What to produce
Each line in the entries below that holds the string "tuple" must be copied.

Data supplied
-=-=-=-=-
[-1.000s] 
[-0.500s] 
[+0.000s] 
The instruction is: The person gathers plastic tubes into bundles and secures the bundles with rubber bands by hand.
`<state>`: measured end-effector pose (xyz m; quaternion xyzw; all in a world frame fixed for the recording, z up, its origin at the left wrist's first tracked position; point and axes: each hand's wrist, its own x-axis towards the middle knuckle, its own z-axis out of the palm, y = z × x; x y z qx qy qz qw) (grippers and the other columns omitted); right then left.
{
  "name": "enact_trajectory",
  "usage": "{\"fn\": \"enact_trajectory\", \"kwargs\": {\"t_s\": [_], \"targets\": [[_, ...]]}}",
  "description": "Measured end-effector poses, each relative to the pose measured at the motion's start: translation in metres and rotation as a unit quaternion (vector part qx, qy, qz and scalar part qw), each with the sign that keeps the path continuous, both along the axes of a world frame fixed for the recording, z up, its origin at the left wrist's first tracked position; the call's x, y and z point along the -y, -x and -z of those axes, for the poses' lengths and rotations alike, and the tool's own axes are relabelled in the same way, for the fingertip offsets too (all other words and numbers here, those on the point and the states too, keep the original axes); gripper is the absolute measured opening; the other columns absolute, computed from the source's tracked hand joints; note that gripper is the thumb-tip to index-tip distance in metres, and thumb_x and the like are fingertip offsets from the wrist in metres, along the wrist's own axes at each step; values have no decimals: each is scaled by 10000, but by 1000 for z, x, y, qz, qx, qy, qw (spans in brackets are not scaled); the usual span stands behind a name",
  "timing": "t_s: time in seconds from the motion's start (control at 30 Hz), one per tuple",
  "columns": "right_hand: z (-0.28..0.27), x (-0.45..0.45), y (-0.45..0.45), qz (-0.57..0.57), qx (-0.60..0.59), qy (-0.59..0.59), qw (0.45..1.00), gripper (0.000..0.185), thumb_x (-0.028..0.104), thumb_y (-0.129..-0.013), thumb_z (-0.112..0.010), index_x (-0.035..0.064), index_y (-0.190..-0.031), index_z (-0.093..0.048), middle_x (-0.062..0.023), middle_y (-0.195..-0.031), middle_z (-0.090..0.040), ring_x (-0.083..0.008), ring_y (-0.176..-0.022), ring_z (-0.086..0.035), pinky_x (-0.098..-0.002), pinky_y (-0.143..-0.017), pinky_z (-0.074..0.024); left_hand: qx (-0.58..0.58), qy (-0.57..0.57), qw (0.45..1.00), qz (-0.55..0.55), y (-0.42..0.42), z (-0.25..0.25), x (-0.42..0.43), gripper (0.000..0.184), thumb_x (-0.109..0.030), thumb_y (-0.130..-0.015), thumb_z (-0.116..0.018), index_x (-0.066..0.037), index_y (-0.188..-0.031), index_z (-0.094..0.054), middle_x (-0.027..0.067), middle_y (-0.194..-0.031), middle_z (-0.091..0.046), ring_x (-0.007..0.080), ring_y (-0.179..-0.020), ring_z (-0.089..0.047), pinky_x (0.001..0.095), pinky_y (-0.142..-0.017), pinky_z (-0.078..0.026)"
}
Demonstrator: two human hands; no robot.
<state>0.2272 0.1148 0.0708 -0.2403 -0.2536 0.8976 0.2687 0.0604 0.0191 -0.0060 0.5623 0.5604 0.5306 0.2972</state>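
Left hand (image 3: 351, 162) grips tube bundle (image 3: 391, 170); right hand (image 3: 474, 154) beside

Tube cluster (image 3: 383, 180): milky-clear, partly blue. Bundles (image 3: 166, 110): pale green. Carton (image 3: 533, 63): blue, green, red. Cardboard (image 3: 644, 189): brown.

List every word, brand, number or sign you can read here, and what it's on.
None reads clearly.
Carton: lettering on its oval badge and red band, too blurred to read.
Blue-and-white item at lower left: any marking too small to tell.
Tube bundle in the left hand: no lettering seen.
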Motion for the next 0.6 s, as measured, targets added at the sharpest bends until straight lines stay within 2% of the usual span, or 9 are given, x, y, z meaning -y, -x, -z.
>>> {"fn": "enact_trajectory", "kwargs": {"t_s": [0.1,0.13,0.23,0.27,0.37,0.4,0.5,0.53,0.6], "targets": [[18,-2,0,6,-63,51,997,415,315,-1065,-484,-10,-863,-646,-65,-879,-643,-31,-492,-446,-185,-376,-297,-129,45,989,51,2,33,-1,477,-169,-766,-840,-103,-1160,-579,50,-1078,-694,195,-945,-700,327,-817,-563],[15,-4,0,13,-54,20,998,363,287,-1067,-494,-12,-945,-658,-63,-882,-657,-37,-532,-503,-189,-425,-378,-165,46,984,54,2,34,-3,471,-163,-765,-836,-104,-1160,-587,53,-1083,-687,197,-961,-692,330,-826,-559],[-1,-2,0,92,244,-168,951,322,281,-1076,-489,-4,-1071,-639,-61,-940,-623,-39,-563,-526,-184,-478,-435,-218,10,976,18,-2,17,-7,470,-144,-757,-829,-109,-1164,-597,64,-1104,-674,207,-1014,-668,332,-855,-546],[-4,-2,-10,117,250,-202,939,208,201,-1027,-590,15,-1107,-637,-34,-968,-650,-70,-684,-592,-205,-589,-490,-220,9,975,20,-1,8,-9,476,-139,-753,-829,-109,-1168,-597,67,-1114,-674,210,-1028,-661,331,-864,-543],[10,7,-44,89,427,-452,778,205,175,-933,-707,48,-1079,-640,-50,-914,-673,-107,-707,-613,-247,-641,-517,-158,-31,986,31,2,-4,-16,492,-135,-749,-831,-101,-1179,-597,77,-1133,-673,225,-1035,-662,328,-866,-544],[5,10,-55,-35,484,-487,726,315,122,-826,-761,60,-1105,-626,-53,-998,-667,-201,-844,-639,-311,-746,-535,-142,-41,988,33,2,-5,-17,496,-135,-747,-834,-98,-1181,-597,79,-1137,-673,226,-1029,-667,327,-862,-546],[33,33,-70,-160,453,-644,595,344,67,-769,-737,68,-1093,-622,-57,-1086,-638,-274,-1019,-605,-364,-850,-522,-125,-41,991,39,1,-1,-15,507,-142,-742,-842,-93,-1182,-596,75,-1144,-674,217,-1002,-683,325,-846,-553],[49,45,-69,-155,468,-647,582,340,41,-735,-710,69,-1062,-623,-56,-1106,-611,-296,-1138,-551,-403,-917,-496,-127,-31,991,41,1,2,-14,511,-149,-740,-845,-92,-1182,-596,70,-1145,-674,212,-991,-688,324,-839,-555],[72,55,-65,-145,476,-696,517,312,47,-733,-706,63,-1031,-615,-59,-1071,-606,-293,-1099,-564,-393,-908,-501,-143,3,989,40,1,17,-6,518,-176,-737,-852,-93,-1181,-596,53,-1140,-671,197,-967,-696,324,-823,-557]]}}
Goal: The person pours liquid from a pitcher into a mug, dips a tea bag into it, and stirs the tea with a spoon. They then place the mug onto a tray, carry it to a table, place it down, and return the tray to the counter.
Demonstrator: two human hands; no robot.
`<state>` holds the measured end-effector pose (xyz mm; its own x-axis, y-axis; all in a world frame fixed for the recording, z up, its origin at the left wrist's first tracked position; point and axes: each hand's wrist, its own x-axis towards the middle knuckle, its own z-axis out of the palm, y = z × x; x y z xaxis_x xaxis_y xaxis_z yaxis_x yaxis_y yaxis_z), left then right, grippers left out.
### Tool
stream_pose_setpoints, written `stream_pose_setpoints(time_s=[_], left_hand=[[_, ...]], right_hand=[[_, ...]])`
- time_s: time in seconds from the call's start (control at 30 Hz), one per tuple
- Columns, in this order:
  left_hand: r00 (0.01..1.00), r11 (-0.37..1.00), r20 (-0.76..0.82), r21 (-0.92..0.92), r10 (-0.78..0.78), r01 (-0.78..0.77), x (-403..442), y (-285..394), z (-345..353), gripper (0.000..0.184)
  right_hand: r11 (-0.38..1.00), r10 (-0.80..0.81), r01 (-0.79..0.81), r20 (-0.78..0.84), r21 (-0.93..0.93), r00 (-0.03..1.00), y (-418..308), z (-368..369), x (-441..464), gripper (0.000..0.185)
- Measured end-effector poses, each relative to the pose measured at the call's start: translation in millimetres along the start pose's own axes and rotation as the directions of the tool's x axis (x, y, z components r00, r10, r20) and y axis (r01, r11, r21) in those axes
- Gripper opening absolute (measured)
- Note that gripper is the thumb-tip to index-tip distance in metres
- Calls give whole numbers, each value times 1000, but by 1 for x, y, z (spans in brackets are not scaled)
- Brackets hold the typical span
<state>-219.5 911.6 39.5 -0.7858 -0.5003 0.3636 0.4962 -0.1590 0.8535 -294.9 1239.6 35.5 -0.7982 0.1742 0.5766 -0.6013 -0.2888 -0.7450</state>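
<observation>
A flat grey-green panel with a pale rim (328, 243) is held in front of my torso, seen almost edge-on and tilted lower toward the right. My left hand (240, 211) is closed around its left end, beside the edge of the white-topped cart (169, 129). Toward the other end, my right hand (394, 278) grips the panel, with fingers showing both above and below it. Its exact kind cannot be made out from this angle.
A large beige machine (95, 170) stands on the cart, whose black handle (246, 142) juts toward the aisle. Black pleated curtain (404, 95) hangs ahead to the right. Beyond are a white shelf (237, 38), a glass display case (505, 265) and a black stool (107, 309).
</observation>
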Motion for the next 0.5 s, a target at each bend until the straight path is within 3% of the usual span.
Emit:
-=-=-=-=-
Your solution
  "timing": "t_s: time in seconds from the motion's start (control at 30 Hz), one per tuple",
- time_s: time in seconds from the call's start (control at 30 Hz), one per tuple

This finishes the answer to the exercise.